Shared code → Code-Property-Graph chunker: tree-sitter symbol + relation extraction, size-capped embeddable chunks, and a ProximaRecord projection. One chunker, three consumers — Victor (owner), the ProximaDB SDK ([codegraph] extra), and AnvaiOps (SaaS code-graph vertical).

Design: ProximaDB ADR-029 (authoritative) · Victor ADR-014 (owner/donor) · AnvaiOps ADR-0018 (consumer). This package is the TD-CG1 scaffold.

Why

The same tree-sitter code→symbol+relation chunker existed twice (ProximaDB SDK code.py and Victor victor-coding) and was about to be written a third time in AnvaiOps. This package is the single neutral home. It merges the best of both donors and fixes their two gaps:

  • Size-capping — ProximaDB's code.py emitted one chunk per symbol with no size bound (a huge function became a huge chunk). Here, oversized symbols are body-split with overlap (LlamaIndex CodeSplitter discipline). See sizing.py.
  • Real JS/TS — the donor JS/TS parser was a stub returning no symbols. Here JS/TS get a real tree-sitter extractor (functions, classes, methods, const … = () =>, imports).

Install

Not yet published to PyPI — use an editable install from the monorepo for now. Consumers (Victor, the ProximaDB SDK, AnvaiOps) reference it editable until the first victor-codegraph-v* release is cut.

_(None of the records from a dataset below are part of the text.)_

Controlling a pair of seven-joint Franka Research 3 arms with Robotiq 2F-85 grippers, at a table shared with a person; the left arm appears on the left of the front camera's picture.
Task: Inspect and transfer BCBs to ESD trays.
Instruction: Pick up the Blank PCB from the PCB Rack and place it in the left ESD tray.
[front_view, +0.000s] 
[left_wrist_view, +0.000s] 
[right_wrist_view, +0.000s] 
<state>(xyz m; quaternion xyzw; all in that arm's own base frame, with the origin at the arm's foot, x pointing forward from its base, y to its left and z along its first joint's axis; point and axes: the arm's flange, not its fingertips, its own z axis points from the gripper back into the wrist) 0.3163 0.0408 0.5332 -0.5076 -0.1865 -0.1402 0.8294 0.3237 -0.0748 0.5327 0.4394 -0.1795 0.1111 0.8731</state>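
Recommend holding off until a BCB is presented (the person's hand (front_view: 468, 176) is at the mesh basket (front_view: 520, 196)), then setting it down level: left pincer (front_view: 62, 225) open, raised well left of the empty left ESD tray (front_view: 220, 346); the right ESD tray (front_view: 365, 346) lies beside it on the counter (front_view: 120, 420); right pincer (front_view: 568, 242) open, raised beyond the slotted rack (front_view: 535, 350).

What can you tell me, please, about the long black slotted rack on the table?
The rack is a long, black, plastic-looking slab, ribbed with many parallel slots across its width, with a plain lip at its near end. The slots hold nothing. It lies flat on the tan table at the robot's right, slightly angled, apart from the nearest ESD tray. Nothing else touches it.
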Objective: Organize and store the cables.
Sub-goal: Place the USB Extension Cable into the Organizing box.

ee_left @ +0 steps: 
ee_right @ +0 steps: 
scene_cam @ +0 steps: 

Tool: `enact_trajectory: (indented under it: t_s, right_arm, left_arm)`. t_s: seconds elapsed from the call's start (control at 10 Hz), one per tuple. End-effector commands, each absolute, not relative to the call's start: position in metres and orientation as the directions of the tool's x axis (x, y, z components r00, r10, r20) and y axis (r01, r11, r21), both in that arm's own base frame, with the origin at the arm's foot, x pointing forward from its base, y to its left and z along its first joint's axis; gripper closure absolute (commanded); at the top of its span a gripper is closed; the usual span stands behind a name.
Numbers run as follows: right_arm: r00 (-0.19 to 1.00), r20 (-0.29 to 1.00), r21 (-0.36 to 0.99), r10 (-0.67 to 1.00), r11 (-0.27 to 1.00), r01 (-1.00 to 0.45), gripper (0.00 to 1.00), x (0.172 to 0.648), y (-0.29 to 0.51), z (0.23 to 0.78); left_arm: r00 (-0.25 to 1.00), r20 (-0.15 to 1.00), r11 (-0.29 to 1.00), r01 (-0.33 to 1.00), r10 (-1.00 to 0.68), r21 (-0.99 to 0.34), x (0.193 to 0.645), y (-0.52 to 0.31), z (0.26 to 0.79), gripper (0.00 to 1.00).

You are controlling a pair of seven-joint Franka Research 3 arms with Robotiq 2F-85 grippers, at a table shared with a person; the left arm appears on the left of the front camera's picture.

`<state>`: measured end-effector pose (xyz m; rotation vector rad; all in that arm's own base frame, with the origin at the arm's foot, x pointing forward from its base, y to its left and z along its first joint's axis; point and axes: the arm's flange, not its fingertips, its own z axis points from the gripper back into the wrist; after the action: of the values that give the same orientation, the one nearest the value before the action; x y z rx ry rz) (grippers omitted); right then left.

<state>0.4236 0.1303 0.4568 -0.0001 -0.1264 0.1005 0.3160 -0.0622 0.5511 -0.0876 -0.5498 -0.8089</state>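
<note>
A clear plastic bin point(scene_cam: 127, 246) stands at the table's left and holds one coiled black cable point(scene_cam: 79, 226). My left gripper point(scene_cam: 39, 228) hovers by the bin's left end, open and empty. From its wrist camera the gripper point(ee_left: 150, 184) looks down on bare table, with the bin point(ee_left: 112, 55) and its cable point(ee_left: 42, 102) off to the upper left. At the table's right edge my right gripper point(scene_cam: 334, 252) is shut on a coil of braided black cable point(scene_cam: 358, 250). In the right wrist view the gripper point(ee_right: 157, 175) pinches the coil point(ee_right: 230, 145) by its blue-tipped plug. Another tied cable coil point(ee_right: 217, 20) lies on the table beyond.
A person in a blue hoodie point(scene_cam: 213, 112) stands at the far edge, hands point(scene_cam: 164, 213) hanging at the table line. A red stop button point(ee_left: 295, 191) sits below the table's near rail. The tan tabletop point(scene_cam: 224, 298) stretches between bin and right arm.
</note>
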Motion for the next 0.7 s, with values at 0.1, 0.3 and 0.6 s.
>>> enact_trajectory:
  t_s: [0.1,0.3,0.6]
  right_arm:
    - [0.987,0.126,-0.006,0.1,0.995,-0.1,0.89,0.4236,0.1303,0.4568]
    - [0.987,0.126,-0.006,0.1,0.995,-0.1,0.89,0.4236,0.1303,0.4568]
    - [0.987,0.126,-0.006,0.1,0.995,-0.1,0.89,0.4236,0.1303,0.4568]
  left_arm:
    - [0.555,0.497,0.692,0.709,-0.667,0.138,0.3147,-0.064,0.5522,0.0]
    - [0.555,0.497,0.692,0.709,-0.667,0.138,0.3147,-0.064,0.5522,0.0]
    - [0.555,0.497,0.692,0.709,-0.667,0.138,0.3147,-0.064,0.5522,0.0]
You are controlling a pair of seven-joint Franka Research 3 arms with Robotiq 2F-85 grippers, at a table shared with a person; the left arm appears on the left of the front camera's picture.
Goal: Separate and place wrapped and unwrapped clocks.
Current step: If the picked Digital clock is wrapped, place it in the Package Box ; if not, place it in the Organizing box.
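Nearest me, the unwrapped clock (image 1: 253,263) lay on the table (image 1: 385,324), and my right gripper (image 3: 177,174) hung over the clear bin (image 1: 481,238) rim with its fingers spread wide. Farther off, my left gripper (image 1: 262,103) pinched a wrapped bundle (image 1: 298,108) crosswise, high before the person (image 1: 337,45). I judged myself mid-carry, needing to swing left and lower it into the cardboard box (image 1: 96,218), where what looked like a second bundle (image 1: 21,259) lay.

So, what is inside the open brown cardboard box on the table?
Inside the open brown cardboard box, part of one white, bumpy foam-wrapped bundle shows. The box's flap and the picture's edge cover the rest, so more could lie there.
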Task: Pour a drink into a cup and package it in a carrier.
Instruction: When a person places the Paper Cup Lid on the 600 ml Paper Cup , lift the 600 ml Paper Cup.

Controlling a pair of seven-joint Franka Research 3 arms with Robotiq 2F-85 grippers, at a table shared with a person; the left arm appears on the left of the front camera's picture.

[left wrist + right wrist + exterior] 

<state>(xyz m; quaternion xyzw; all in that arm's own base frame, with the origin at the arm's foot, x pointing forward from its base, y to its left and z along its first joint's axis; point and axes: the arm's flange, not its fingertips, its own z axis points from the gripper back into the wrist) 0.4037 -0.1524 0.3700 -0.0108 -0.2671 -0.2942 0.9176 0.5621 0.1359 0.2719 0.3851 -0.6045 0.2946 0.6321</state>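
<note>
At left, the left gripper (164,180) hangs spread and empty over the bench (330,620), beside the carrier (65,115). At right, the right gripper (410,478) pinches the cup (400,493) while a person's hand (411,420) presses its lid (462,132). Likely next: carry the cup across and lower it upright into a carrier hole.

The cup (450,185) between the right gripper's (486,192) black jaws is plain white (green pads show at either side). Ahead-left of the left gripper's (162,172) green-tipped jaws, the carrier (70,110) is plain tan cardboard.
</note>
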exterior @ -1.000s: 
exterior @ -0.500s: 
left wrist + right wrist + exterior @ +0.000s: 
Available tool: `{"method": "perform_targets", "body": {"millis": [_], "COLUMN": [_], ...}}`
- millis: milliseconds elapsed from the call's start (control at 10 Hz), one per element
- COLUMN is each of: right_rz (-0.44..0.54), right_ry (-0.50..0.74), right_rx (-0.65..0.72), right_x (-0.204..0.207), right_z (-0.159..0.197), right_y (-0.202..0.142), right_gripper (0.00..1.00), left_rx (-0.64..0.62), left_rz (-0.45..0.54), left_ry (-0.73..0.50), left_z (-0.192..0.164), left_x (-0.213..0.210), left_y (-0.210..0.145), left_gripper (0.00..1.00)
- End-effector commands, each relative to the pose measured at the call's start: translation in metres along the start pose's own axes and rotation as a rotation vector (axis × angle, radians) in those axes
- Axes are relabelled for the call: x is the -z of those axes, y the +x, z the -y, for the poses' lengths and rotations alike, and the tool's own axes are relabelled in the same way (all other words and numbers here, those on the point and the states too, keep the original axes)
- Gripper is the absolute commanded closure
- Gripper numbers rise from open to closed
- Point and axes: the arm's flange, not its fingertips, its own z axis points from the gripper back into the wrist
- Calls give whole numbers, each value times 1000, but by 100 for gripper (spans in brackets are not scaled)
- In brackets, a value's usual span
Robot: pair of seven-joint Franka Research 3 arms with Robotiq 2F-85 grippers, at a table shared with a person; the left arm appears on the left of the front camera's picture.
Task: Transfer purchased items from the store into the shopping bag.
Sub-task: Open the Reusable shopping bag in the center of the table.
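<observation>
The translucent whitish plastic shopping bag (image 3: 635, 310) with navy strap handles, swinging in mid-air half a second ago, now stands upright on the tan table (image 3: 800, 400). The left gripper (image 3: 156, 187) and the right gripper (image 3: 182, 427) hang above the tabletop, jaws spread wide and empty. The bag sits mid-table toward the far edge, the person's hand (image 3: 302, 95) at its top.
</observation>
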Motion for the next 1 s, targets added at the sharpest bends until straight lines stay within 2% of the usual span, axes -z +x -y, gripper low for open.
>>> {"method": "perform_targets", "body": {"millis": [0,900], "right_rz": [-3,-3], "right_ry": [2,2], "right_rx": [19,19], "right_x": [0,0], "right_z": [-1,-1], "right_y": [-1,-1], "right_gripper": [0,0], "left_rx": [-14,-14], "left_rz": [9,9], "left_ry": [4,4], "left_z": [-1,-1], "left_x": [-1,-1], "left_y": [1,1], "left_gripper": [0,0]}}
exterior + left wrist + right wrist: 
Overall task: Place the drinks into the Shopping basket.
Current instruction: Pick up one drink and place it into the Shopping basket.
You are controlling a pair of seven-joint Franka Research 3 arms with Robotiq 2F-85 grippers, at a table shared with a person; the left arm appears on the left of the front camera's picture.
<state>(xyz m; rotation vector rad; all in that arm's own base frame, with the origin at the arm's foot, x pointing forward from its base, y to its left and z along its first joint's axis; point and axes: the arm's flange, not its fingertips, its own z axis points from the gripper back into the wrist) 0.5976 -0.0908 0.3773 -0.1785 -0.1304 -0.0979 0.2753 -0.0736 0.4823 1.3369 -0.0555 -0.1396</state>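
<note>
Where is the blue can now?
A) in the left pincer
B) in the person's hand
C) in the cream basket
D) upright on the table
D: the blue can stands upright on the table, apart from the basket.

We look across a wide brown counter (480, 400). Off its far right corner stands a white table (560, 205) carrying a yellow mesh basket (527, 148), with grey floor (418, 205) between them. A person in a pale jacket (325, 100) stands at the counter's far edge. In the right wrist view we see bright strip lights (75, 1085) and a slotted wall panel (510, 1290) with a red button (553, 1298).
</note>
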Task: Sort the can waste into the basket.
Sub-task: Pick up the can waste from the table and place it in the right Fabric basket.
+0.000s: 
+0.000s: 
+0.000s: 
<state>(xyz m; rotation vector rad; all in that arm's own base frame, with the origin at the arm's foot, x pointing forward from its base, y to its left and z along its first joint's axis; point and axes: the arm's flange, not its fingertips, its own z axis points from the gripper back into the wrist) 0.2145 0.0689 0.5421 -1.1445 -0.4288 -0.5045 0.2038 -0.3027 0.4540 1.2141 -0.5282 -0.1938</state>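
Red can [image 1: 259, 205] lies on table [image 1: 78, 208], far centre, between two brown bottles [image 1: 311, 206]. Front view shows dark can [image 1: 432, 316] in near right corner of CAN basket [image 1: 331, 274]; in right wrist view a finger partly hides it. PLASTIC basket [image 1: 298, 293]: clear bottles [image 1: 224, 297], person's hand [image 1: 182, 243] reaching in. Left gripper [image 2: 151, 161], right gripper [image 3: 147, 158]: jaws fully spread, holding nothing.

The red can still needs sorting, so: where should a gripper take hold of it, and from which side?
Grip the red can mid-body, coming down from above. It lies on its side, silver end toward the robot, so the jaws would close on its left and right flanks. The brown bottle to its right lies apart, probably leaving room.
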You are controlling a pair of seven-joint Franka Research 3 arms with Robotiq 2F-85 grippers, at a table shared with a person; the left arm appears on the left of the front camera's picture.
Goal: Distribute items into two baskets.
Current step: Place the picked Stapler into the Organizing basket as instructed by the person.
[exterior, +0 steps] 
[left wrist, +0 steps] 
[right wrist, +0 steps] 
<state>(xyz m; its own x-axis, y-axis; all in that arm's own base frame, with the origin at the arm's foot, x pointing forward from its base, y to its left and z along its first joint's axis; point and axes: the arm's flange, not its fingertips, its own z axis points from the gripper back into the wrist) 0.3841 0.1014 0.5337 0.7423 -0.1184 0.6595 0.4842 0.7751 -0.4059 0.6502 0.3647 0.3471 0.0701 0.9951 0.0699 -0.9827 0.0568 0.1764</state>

# dev: editable, with tree-sitter grammars + test tooling
make -C victor-codegraph dev          # = pip install -e ../victor-contracts && pip install -e ".[dev]"

# minimal: Python-only (stdlib ast) path, zero native deps
pip install -e ./victor-codegraph

# once published:
#   pip install victor-codegraph                 # Python path
#   pip install "victor-codegraph[treesitter]"   # + multi-language grammars

Releasing

CI: .github/workflows/ci-codegraph.yml runs the suite (editable install, grammars on) for every PR touching victor-codegraph/**. Publishing: push a tag victor-codegraph-v0.1.0 to trigger .github/workflows/release-codegraph.yml, which builds and publishes via PyPI Trusted Publishing (OIDC — no API token). Configure the publisher once on PyPI (owner vjsingh1984, repo victor, workflow release-codegraph.yml, environments pypi / testpypi); see the header of that workflow.

Use

from victor_codegraph import chunk, parse, to_proxima_records, ChunkConfig

# Size-capped, embeddable chunks:
chunks = chunk(source, file_path="app/service.py", config=ChunkConfig(max_chunk_tokens=512))

# Symbols + relations:
parsed = parse(source, file_path="app/service.py")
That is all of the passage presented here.